Consider the following system of two equations:

\begin{equation} \frac{A_M \alpha_M (I_H) M}{I_H - I_L} = \frac{A_H \alpha_H (I_H) H}{1- I_H} \end{equation}

\begin{equation} \frac{A_L \alpha_L (I_L) L}{I_L} = \frac{A_M \alpha_M (I_L) M}{I_H - I_L} \end{equation}

Everything is exogenous (basically, the exogenous variables are calibrated to some arbitrary values. In other words, take them as constants), except for the two endogenous variables of the system, $I_L$ and $I_H$.

What you shall know now is that $0 < I_L < I_H < 1$; this condition always holds.

It would be simple to plot the related curves in the $I_H$ and $I_L$ space if we did not have $\alpha()$, which is a function depending on the endogenous.

The paper does not exactly define $\alpha$. However, what it says is that $\alpha_L (i) / \alpha_M (i)$ and $\alpha_M (i) / \alpha_H (i)$ are continuously differentiable and strictly decreasing, with $i \in [0,1]$.

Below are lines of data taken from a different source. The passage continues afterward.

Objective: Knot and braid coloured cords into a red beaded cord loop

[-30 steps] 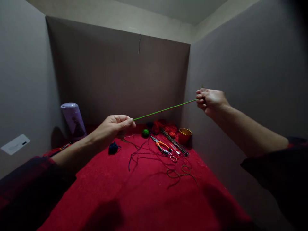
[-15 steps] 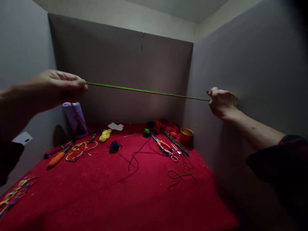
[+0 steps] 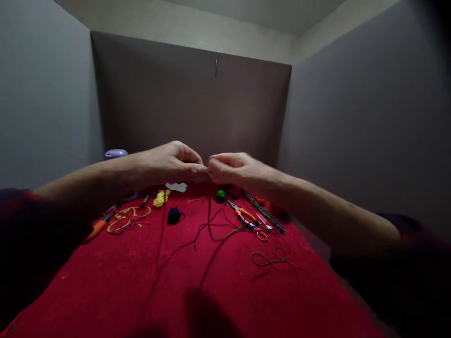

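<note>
Above the red table my left hand [image 3: 176, 162] and my right hand [image 3: 234, 169] meet, fingertips touching or nearly so. Both are closed in a pinch. A short bit of green cord [image 3: 207, 175] shows between them. Below the hands a length of cord hangs to the table and curves off to the right; its upper part is hidden. Another thin dark strand drops beneath my left hand. How the fingers grip the cord is partly hidden.
Behind lie a green yarn ball [image 3: 220, 195], yellow yarn [image 3: 161, 198], dark blue yarn [image 3: 174, 215] and white paper [image 3: 176, 187]. Orange-handled pliers [image 3: 243, 213], a bundle of sticks [image 3: 264, 211] and a looped brown cord [image 3: 269, 260] lie right. Grey panels enclose the table.
My hands, wide apart with the green cord stretched taut between them, have come together at the middle. The cord now hangs slack below them.
</note>
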Demonstrator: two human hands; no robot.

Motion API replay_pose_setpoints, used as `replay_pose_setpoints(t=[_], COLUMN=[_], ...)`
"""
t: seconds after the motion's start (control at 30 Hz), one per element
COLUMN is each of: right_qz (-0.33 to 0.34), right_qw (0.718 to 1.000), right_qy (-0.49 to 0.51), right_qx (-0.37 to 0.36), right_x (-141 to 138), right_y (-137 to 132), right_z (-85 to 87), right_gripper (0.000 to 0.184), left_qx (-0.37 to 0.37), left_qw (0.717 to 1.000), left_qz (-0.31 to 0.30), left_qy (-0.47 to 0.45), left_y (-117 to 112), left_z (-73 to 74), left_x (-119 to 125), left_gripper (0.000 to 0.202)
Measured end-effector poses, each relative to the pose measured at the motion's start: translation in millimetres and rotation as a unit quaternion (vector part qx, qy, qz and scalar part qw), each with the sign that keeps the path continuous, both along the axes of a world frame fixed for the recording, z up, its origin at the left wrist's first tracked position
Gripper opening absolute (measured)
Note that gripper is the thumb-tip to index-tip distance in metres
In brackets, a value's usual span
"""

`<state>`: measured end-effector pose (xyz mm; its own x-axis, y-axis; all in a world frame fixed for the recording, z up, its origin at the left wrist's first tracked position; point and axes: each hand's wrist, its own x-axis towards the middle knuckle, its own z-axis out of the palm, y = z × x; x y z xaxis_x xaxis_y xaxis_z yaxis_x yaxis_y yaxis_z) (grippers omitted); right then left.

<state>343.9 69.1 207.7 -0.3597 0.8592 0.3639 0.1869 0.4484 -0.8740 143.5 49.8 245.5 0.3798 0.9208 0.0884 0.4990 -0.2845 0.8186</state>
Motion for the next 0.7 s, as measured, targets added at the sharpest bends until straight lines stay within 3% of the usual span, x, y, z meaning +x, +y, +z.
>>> replay_pose_setpoints(t=[0.1, 0.27, 0.53, 0.7], right_qz=[0.054, -0.013, -0.016, -0.012], right_qw=[0.988, 0.960, 0.990, 0.999], right_qy=[-0.112, -0.199, -0.125, -0.039], right_qx=[0.089, 0.196, 0.058, -0.019], right_x=[-31, -25, -8, -11], right_y=[-23, -24, -16, -19], right_z=[-3.1, -22.9, -51.9, -67.0], right_gripper=[0.019, 0.023, 0.025, 0.027], left_qx=[-0.002, -0.043, -0.057, -0.025], left_qw=[0.999, 0.997, 0.995, 0.997], left_qz=[0.018, -0.061, -0.075, -0.044], left_qy=[-0.051, 0.003, -0.033, -0.055], left_y=[-1, 7, 14, 10], left_z=[-6.3, -24.6, -50.6, -63.1], left_x=[12, 4, -19, -12], left_gripper=[0.009, 0.019, 0.027, 0.020])
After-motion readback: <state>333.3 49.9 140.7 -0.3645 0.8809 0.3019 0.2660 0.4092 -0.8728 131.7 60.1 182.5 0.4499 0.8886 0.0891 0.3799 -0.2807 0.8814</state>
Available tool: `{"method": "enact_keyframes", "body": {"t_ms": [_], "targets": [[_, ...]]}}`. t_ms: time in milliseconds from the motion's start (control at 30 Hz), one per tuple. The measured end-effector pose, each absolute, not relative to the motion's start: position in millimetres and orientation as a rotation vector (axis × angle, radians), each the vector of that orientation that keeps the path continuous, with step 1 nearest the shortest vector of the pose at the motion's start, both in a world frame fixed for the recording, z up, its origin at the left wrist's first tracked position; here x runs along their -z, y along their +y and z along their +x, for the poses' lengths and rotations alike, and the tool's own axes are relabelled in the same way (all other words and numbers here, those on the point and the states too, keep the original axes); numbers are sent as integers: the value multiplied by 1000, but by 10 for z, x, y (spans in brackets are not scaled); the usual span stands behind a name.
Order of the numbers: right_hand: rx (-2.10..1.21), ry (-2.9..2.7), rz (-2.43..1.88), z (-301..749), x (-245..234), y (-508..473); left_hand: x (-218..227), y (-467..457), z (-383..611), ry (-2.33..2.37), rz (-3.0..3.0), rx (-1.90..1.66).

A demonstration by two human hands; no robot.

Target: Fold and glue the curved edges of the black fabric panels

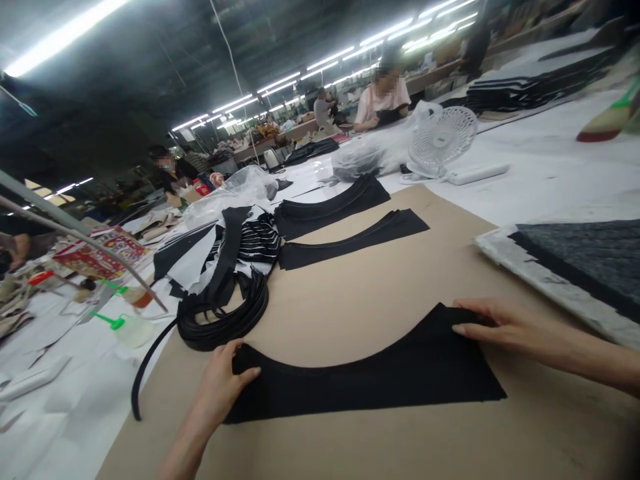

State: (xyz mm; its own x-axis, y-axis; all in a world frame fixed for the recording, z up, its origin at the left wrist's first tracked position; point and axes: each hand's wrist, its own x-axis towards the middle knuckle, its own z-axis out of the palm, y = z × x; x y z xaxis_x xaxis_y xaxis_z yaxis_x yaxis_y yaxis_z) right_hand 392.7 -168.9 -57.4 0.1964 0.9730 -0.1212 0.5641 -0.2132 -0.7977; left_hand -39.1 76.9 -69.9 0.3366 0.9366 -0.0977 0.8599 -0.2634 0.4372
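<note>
A curved black fabric piece [370,373] lies flat on a brown cardboard sheet [380,287] in front of me. My left hand [223,377] pinches its left end, thumb on top of the cloth. My right hand [500,327] rests on the piece's right tip, fingers stretched and pressed together on the cloth. A coil of black cord or binding [225,317] lies just beyond my left hand.
Two stacks of curved black pieces [350,233] lie further back, beside striped and black scraps [255,240]. A small white fan [440,137] stands behind them. A dark grey pad [585,257] sits at right. Glue bottles with green caps [125,327] stand at left. Other people work at distant tables.
</note>
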Motion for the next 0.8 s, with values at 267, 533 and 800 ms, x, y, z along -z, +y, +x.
{"method": "enact_keyframes", "body": {"t_ms": [267,533,800], "targets": [[-741,-1362,-1945,3842,806,-1767,683,729,-478,1711,1992,-248],[-447,-1297,-2163,3617,847,-1827,751,715,-544,1743,1846,-427],[-149,-1352,-2136,3561,1003,-1855,814,710,-599,1671,1669,-560]]}}
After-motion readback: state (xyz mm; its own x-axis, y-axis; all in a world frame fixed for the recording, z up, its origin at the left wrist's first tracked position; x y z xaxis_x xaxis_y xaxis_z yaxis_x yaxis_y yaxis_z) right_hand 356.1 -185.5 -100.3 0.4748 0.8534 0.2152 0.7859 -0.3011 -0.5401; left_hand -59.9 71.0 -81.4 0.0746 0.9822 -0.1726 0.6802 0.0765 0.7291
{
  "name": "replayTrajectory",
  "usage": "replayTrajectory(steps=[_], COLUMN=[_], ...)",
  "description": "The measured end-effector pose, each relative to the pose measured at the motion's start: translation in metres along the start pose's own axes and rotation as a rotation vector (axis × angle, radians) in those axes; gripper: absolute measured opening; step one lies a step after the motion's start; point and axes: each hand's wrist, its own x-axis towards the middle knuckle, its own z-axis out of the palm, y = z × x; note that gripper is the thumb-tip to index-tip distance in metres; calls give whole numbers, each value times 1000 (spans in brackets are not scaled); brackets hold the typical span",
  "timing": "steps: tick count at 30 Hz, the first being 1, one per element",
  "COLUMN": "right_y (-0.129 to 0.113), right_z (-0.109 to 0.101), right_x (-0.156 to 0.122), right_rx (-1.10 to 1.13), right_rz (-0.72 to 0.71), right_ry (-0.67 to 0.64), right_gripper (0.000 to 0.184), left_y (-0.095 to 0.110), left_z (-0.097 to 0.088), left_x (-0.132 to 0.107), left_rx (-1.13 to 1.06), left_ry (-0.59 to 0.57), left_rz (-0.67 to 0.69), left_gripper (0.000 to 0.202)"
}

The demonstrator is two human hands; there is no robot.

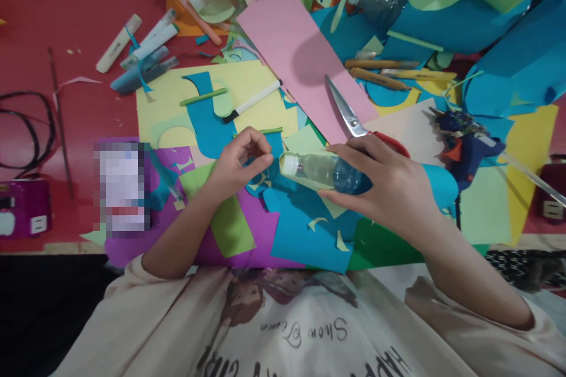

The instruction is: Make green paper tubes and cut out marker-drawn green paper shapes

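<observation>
My right hand (380, 182) grips a small clear plastic bottle (316, 168) with a white cap. The bottle lies on its side, its cap pointing left. Pale yellow paper (305, 181) runs along the bottle and up around the cap. My left hand (245, 159) is just left of the cap and apart from it. Its thumb and forefinger curl together in a pinch; whether anything small sits between the tips cannot be made out. Scissors (349, 118) with red handles lie open beyond my right hand, which partly covers the handles.
Coloured sheets, including pink paper (300, 53) and blue paper (309, 241), overlap with scraps on the red table (26, 41). A black-and-white marker (254, 100) lies ahead. A phone (126, 188) rests left. At right are a blue glue gun (475, 153) and brown pens (380, 78).
</observation>
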Motion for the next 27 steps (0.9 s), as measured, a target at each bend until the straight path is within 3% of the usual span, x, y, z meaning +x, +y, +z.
replayTrajectory(steps=[3,6,10,16,27], right_y=[-2,-4,-6,-7,-10], right_z=[-3,-4,-6,-7,-8], right_x=[-3,-5,-6,-5,-2], right_rx=[27,62,84,104,120], right_rz=[-20,-33,-29,-36,-46], right_ry=[-17,-38,-51,-51,-44], right_gripper=[43,45,44,42,41], left_y=[-2,-2,-3,-4,-5], left_z=[4,9,12,15,19], left_x=[2,2,-1,-2,-2], left_rx=[-324,-463,-481,-495,-598], left_ry=[-18,-40,-72,0,23], left_rz=[-89,-153,-182,-163,-206], left_gripper=[31,31,30,22,25])
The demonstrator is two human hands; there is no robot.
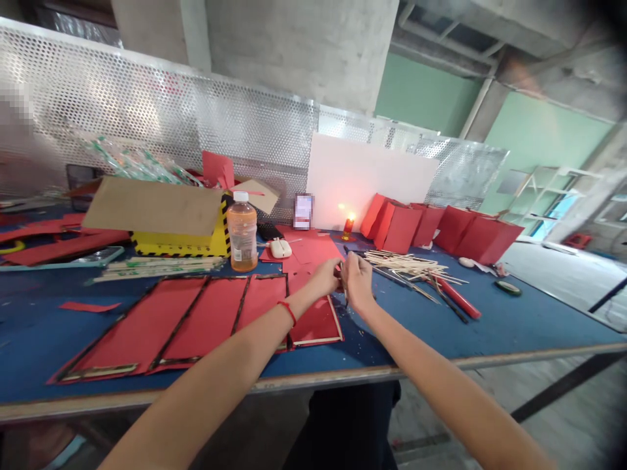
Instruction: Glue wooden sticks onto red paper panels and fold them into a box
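Observation:
Both my arms reach out over a blue table [490, 326]. My left hand [326, 277], with a red band on its wrist, and my right hand [357, 281] meet above the right end of a long red paper sheet [196, 323] with dark fold strips. Both hands are closed in a pinch on a thin dark stick-like thing [345, 287] that I cannot make out clearly. A pile of thin wooden sticks [406, 264] lies just right of my hands.
A lit candle [347, 225] burns at the back by a white board [362, 176]. A bottle of orange drink [241, 232], a yellow cardboard box [181, 222], a red tube [458, 297], folded red paper boxes [441, 228] and a tape roll [508, 287] stand around.

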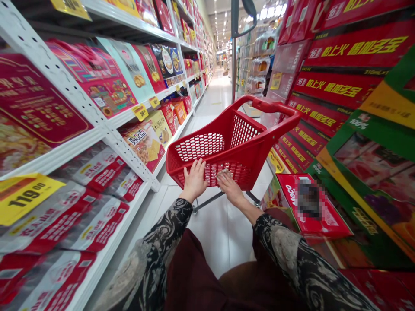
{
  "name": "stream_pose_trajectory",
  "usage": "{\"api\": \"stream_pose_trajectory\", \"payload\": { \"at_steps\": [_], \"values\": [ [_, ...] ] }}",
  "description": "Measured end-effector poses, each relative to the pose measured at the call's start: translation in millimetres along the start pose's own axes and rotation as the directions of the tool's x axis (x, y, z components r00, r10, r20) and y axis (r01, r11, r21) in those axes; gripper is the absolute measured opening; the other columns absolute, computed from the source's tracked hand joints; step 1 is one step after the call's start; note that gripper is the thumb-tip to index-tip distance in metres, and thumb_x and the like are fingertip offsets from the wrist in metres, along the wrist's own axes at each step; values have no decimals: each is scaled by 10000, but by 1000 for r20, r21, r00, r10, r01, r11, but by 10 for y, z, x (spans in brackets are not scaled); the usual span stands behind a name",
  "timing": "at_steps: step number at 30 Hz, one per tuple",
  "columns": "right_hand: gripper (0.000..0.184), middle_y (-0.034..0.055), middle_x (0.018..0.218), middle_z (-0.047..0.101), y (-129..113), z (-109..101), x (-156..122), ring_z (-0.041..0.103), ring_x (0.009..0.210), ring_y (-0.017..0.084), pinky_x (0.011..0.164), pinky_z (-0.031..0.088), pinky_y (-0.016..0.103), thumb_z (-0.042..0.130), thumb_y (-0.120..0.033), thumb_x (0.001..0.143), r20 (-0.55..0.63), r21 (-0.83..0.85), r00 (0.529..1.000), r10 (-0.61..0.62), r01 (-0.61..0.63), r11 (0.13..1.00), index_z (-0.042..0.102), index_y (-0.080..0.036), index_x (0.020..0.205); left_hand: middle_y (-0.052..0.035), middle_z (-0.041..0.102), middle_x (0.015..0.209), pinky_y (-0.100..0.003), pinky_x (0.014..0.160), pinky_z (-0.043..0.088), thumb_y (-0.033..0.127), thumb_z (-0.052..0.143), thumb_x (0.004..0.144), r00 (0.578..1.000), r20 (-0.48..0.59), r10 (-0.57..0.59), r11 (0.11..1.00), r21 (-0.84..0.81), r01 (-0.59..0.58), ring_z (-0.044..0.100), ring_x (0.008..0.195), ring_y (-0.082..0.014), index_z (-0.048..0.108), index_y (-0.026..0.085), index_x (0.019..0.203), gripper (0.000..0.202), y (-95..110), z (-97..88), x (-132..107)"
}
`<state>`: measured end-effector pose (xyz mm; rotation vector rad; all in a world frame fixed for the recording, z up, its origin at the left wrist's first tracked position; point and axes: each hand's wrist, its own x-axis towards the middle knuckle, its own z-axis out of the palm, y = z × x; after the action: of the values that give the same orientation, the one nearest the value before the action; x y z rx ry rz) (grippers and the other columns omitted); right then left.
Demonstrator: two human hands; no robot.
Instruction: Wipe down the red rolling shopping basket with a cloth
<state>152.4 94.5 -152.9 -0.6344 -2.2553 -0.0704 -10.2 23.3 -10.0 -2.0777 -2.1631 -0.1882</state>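
Observation:
A red plastic shopping cart (pixel 246 172) with perforated basket walls stands on the floor in front of me. My left hand (pixel 195 180) rests against the near side of the basket, fingers stretched out and nothing visible in them. To its right, my right hand (pixel 232 190) presses a small crumpled pale cloth (pixel 223 174) to the same perforated wall. Part of the cloth is hidden under the fingers. As far as I can see through its mouth, the basket's inside shows only red plastic.
White shelving (pixel 126 160) on the left carries boxed snacks and wrapped bottle packs (pixel 100 220). Stacked red drink cartons (pixel 350 86) and green boxes (pixel 366 190) line the right side closely. A grey pole (pixel 234 69) rises behind the cart, where a tiled aisle (pixel 220 86) runs away.

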Motion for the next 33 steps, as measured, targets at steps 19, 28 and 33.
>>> {"api": "stream_pose_trajectory", "payload": {
  "at_steps": [19, 28, 33],
  "values": [
    [303, 112, 1307, 542, -226, 84, 244, 346, 1335, 243, 1048, 377, 499, 474, -94, 888, 187, -21, 981, -51, 55, 998, 616, -156, 1148, -123, 184, 1522, -575, 1104, 161, 215, 511, 724, 994, 18, -112, 993, 24, 112, 152, 1407, -261, 187, 130, 1438, 789, -363, 14, -216],
    [350, 55, 1383, 471, -401, -328, 926, 153, 1404, 162, 1161, 246, 414, 378, -116, 938, -193, 23, 977, -92, 99, 995, 565, -165, 1229, -145, 201, 1516, -603, 1078, 210, 225, 510, 738, 950, 12, -312, 948, -52, 313, 166, 1401, -292, 181, 136, 1439, 779, -600, 23, -314],
    [327, 52, 1361, 497, -446, 14, 830, 192, 1394, 174, 1145, 254, 443, 395, -133, 937, -45, 7, 996, -81, 81, 997, 600, -207, 1180, -137, 181, 1523, -604, 1081, 198, 226, 533, 722, 960, 18, -280, 959, -47, 281, 145, 1406, -289, 159, 153, 1446, 818, -620, 84, -371]
  ]
}}
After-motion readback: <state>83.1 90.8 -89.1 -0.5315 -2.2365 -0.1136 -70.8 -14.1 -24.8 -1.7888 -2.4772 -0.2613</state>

The paper says that from the two equations above, it is possible to get the following graph:

enter image description here

Could you please demonstrate the mathematical steps needed to produce this graph?

That's my attempt. I expressed the first and second equation in terms of $I_L$ and $I_H$, respectively, as follows

\begin{equation} I_L = I_H - \frac{A_M}{A_H} \frac{\alpha_M(I_H)}{\alpha_H(I_H)} \frac{M}{H}(1-I_H) \end{equation}

\begin{equation} I_H= I_L + \frac{A_M}{A_L} \frac{\alpha_M (I_L)}{\alpha_L (I_L)} \frac{M}{L} I_L \end{equation}

Then, for graphing this two functions, I assumed $\alpha_H \equiv e^{-i}$, $\alpha_M \equiv e^{-1.3i}$ and $\alpha_L \equiv e^{-1.9i}$, such that $\alpha_M/\alpha_H$ and $\alpha_L/\alpha_M$ are both strictly decreasing in $i$.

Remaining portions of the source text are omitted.